Thus far our Boot Camp has considered some basic job-market related things:
- Building a strong CV,
- Writing and organizing a good CV,
- Recommendation letters, and
- Differences between the American and European job markets.
Before we move onto other job market/dossier materials–cover letters, research and teaching statements, the teaching portfolio, etc.–I would like to briefly step to the side and consider a very different issue: namely, whether to utilize a job-market consultant. I want to discuss this issue first because–as I will now explain–I learned a great deal about dossier materials from a job-market consultant that I hired, and I know a few other people who had similar experiences.

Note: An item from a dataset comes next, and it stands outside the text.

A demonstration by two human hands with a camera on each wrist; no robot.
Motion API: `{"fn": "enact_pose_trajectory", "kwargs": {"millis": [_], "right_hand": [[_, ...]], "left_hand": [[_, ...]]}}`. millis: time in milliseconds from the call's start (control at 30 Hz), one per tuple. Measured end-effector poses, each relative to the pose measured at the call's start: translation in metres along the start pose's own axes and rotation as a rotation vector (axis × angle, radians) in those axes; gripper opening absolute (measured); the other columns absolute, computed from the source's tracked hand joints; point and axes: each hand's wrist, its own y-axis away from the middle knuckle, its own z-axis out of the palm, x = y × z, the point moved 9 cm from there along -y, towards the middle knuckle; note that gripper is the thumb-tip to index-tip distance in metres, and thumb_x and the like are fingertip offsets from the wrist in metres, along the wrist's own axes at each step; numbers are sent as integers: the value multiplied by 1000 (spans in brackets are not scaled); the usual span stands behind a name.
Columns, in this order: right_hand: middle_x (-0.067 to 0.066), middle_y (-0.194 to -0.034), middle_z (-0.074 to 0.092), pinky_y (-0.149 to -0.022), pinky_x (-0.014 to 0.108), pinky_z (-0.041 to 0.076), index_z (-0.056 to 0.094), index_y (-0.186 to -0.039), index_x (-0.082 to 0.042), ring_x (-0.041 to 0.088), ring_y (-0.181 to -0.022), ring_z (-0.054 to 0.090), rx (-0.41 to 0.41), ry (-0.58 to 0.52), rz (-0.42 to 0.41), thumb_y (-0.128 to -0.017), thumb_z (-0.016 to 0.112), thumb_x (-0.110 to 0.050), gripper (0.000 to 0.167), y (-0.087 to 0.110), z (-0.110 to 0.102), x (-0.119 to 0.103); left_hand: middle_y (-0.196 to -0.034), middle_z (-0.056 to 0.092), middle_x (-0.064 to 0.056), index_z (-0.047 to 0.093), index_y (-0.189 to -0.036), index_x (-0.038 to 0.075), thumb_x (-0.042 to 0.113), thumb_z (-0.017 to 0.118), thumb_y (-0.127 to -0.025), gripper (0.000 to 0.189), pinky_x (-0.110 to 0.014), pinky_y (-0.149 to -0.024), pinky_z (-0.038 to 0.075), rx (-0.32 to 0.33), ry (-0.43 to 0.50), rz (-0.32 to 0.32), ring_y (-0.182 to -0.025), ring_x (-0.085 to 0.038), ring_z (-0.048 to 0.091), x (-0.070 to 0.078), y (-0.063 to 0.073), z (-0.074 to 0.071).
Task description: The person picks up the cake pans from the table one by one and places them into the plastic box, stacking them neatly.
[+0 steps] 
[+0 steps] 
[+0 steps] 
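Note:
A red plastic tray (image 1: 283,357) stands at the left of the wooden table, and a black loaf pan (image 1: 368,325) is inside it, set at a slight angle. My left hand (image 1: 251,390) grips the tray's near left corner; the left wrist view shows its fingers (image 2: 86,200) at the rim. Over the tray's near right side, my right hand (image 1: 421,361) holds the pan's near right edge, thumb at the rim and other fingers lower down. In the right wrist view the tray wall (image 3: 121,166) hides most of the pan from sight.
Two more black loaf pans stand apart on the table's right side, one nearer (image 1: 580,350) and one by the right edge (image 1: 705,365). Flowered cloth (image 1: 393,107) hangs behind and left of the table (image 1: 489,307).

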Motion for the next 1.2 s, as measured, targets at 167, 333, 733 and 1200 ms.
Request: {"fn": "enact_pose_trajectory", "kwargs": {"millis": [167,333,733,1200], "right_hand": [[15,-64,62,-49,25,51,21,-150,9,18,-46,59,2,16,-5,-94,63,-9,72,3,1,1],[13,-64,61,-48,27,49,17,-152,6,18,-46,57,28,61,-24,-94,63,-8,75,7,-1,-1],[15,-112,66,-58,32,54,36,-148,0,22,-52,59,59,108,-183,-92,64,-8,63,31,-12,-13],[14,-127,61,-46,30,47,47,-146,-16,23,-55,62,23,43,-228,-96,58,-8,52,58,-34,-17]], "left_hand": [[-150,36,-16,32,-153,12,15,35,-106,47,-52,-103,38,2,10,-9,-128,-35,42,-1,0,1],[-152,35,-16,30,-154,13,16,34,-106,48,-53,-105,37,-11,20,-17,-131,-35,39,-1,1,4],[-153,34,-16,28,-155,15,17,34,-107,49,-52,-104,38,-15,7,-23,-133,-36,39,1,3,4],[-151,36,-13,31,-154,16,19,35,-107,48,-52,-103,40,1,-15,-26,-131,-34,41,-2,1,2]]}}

Let me get some important things out of the way. First, I have no ties–personal, financial, or otherwise–to any job consultant. Second, I am not here to advertise any particular job consultant. If people would like to share their experiences with specific job-consultants in the comments-section, I will allow and encourage it (though not from advertisers spamming the site!). All that being said, let me begin with some background.
In my first couple of years on the market, while still in/just out of grad school (2007-8), I relied mostly on my grad department's placement director for advice on dossier materials. After that, for the next several years (2009-2013!), I relied pretty much on myself: on my own information gathering (i.e. looking at other people's dossier materials online), and soliciting help from friends and colleagues. Unfortunately, although I did get a decent share of interviews over that period, none of them translated into permanent job offers. And so, at the outset of this year, I planned to simply update my dossier as I did in past years–revise my cover letters, research and teaching statements, etc., all on my own.
Then, however, something serendipitous happened to me: not one but two of my online philosophy friends who had been on the market a few times both reported to me (independently!) that they had (A) hired a job-market consultant the previous season, (B) got a lot of interviews that season, and (C) got tenure-track jobs. No joke–both of them said the very same thing. I have to admit, I was skeptical. But I was also pretty desperate, so I gave it a try. I not only hired someone to help with my cover-letter, research statement, and teaching statement. Additionally, since a good number of my Skype interviews were not translating into fly-outs, I hired the same service for an "online interview intervention." These services were not cheap. But, I have to say, without exaggeration, that it was probably the best money I ever spent. The quality of the help I received was immediately evident to me as I received it, and the results were the same as my friends': I received a lot more interviews–and at better institutions–than in previous years, and ended up with a tenure-track job.
Allow me to share my experience a bit more. I have to admit, I was pretty skeptical at first. I thought I had a good cover letter template, a good research statement, and a good teaching statement. Indeed, I had even "tested" my dossier materials against the materials that some of my friends had developed with a consultant–and again, I thought my materials compared to theirs well. How wrong I was! When I sent my cover letter to the job-market consultant, they tore it apart. They said I had the tone all wrong, level of detail all wrong, and…well, just about everything else all wrong too. Three drafts later, after they approved my letter, I looked at the final result and…it was really good: far better, by my own lights, than any cover letter I had ever composed on my own.
Then came the teaching statement. Again, I thought mine was pretty good. It was about two pages, and I thought it nicely expressed my passion for teaching, teaching style, commitment to students, etc. And the job-market consultant shredded it. Again, they told me, I had it all wrong: wrong tone, wrong length, wrong content, wrong everything. Three drafts later, I had a one page teaching statement that was plainly superior–by my own lights–to any teaching statement I had ever composed before. It was really plain to me: I really did have the teaching statement all wrong before. My instincts about what a teaching statement should look like had been totally off: I was thinking of my teaching statement from the standpoint of an applicant, not realizing that the standpoint of a search-committee member is very different (and indeed, counter-intuitively so). And so it went with the research statement too. Finally, there was the Skype interview intervention. Here again, I was skeptical–and just as pleasantly surprised. Although the intervention was only 50 minutes long, it was incredibly helpful, and led me to entirely reconceptualize how I prepared for interviews.
I'll say more about all of this–more about precisely what I learned–in future posts on cover letters and other dossier materials. But, for now, let me just say this. The consultant I worked with did not "write" my materials in any way. Every word, in every draft, was mine. What the consultant did is provide clear, helpful feedback on precisely what I was doing right, and what I was getting wrong. They did, in other words, what we do for our students with their term-papers.
So, then, should you hire a job-market consultant? I cannot answer that question for you, and I cannot provide any assurances that others will have the same positive experiences that I did. What I can say is that, from my perspective, it helped me immeasurably, and that I know at least two other people who reported similar experiences.